Auteur : Pierre Lunel
Date de saisie : 02/02/2007
Genre : Documents Essais d'actualité
Editeur : A. Carrière, Paris, France
Collection : Essai
Prix : 18.00 € / 118.07 F
GENCOD : 9782843374296
Un coup de gueule empreint de beaucoup de tendresse... 1 400000 jeunes gens en France, la formation des futurs cadres de la nation et un incroyable gâchis ! Grèves à répétition, mouvement anti-CPE, port du voile, baisse du niveau général, orientation en dépit du bon sens, diplômes dévalués... Est-ce vraiment le «grand merdier» dénoncé par tous les observateurs ? On serait tenté de le penser. L'université n'est-elle pas envahie par des étudiants de plus en plus nombreux, avec en poche un bac au rabais, qui se sont inscrits en fac sans véritable projet de vie ?
Pierre Lunel nous plonge dans ses coulisses, loue les qualités de cette vieille dame fragile, épingle ses défauts et décrit avec clairvoyance ses vices et ses petites magouilles. Dans un portrait de famille impitoyable, et un style coloré et plein d'humour, il nous raconte les joies, les peines et les colères des étudiants, les paresses et les idéaux des enseignants, les manquements et la générosité des personnels administratifs.
Au fil des pages, il dresse l'ordonnance qui devrait permettre de sortir la malade d'un coma programmé. Pour cela, l'Université doit cesser d'être la chose des professionnels du système et redevenir l'affaire de tous les Français. Elle doit consentir à la jeunesse un nouveau rêve et passer avec elle un nouveau contrat.

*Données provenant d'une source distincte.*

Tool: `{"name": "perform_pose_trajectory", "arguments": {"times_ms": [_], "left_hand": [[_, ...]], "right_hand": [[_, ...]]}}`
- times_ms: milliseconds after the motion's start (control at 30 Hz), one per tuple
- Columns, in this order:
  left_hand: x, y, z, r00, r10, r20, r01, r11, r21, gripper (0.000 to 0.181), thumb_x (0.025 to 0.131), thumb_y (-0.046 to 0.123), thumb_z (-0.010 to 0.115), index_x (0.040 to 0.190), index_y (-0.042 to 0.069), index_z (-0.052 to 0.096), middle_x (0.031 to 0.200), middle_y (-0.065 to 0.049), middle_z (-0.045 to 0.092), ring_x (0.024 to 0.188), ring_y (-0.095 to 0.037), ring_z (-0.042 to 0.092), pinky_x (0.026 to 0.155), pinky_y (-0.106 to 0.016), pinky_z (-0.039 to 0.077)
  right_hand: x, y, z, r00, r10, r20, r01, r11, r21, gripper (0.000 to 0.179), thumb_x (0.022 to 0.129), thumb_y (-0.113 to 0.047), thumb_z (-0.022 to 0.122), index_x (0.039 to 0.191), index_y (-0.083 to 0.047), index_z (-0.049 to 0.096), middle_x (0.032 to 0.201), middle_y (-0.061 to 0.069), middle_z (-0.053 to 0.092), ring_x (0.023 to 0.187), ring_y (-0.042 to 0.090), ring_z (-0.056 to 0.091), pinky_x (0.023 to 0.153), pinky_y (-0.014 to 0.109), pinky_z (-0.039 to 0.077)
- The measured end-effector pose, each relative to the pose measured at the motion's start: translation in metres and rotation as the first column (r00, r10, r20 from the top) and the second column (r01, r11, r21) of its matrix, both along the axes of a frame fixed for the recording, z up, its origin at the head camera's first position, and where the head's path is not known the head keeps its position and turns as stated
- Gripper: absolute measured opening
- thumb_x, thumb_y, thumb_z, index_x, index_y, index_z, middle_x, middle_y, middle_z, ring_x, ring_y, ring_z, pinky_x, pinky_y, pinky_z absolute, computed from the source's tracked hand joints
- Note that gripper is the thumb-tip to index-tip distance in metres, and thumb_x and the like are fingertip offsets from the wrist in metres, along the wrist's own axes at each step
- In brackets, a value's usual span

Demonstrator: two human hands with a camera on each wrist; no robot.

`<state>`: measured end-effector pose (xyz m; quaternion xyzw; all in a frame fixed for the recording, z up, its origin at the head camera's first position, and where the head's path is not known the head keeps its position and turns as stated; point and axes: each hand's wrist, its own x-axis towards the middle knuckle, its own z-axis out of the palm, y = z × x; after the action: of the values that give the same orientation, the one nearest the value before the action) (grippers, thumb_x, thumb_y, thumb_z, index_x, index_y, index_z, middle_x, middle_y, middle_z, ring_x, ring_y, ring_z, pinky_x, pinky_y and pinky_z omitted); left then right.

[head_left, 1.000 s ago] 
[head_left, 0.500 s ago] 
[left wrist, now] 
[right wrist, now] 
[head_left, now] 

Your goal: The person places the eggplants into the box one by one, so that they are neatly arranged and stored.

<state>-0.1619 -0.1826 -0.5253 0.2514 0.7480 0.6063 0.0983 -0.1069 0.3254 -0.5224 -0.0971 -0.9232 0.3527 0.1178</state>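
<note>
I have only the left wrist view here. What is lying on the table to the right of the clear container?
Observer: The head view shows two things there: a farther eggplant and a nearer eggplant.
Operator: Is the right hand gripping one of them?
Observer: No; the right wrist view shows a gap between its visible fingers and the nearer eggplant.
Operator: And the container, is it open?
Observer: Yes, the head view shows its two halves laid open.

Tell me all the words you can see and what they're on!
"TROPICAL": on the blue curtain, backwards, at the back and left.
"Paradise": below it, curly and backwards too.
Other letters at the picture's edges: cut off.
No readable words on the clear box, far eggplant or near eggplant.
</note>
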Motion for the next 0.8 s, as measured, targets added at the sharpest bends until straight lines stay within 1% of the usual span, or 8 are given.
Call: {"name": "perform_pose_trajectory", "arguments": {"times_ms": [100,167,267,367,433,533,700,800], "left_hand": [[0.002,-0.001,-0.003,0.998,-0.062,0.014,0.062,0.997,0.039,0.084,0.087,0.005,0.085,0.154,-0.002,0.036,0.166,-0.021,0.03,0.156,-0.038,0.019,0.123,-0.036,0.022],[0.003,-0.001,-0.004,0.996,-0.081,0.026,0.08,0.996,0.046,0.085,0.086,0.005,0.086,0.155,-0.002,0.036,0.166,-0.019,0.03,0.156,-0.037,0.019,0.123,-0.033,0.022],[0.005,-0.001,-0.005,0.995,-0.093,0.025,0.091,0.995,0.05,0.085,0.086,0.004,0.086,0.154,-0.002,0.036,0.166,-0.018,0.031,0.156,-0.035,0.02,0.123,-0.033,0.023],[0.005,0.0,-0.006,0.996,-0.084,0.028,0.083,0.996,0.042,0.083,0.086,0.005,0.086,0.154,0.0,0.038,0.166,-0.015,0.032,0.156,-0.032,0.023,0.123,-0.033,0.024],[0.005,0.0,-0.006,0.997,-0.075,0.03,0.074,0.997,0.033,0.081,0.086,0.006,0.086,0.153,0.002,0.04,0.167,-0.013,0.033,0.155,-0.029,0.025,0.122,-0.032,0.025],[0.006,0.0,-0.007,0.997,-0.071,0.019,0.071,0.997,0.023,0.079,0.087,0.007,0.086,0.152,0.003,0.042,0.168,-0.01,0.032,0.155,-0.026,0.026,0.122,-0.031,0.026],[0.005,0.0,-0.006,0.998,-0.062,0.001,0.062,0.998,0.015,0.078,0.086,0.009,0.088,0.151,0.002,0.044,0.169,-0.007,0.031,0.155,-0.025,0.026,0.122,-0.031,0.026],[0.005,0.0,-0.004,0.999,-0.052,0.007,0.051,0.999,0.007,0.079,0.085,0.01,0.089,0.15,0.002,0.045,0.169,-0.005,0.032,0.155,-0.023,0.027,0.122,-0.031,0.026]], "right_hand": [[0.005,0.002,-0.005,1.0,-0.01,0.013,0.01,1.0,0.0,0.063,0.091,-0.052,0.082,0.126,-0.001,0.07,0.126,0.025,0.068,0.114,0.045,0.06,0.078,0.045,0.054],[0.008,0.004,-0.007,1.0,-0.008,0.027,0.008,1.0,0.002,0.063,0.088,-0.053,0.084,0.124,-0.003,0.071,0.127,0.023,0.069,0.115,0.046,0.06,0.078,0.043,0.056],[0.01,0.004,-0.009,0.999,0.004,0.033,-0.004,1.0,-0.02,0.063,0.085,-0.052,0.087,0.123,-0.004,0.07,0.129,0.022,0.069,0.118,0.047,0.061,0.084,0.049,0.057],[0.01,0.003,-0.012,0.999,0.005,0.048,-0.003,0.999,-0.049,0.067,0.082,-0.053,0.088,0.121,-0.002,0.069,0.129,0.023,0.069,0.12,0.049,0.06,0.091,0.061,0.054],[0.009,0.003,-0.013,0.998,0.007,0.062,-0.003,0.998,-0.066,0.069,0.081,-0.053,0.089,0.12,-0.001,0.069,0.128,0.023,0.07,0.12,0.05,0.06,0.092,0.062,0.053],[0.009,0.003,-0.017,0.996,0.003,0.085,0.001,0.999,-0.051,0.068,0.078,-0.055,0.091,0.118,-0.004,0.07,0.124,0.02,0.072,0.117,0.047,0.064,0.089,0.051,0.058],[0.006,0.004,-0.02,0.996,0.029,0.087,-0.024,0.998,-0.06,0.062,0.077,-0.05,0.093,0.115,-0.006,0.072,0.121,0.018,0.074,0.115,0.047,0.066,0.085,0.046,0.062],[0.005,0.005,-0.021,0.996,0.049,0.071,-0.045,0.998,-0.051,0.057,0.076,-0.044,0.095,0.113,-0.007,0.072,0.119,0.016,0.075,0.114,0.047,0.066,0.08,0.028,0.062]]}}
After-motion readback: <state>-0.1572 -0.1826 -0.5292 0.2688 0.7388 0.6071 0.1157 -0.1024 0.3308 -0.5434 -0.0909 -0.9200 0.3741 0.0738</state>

Agrégé de droit romain, l'auteur a quitté ses fonctions de président de l'université Paris 8 le 30 octobre 2006. Il est aussi l'auteur d'une quinzaine de romans et de biographies.
Extrait de l'avant-propos :
Qu'est-ce qu'un président d'université ? Il s'agit pour certains de l'aboutissement d'une carrière. Ceux-là ont été successivement doyens, directeurs, élus dans les conseils centraux, vice-présidents, et ils suivent ainsi un chemin dont ils ont franchi une à une les étapes : cursus honorum dont le sommet est la fonction de président. Loin de moi l'idée de jeter la pierre à ce type de parcours, chacun voit midi à sa porte ! Mais comme dans le cas de toute longue carrière, y compris politique, se donner d'une façon trop entière et trop suivie à l'administration et à la gestion de ces institutions complexes que sont les universités risque d'ôter de la fraîcheur, de l'étonnement, de l'envie, et surtout de couper progressivement de la vie réelle. Sans compter qu'il n'est pas du tout bon de trop s'habituer aux honneurs. On en prend de sérieuses manies, le goût de la voiture de fonction, du chauffeur, des compliments. Pour moi, il ne s'agissait pas de l'aboutissement d'une carrière, mais véritablement d'une mission. Je n'imaginais pas du tout que j'allais m'embarquer dans un tel projet. Cela m'est tout simplement tombé dessus.
Ce fait, d'ailleurs, n'étonnera personne qui me connaît car tout m'est toujours tombé dessus. La seule exception peut-être reste mon agrégation de droit. Je l'ai vraiment voulue, et l'ai passée trois fois, pour faire plaisir à mon papa et à ma maman. Mais pour le reste...
J'ai débarqué à Paris en 1981, au moment de l'arrivée de Mitterrand au pouvoir. J'occupais alors un poste de maître de conférences à Paris 12, et un jour l'une de mes amies, professeur là-bas, me proposa de l'accompagner à la Maison de la chimie, si mes souvenirs sont bons :
- Il y a une conférence donnée conjointement par les deux Faure : Edgar et Maurice, m'informa-t-elle.
- J'irai avec plaisir, répondis-je avec enthousiasme.
J'y ai donc assisté, et elle m'a présenté à Edgar Faure, qui m'a invité à un dîner le lendemain, chez une autre de ses amies.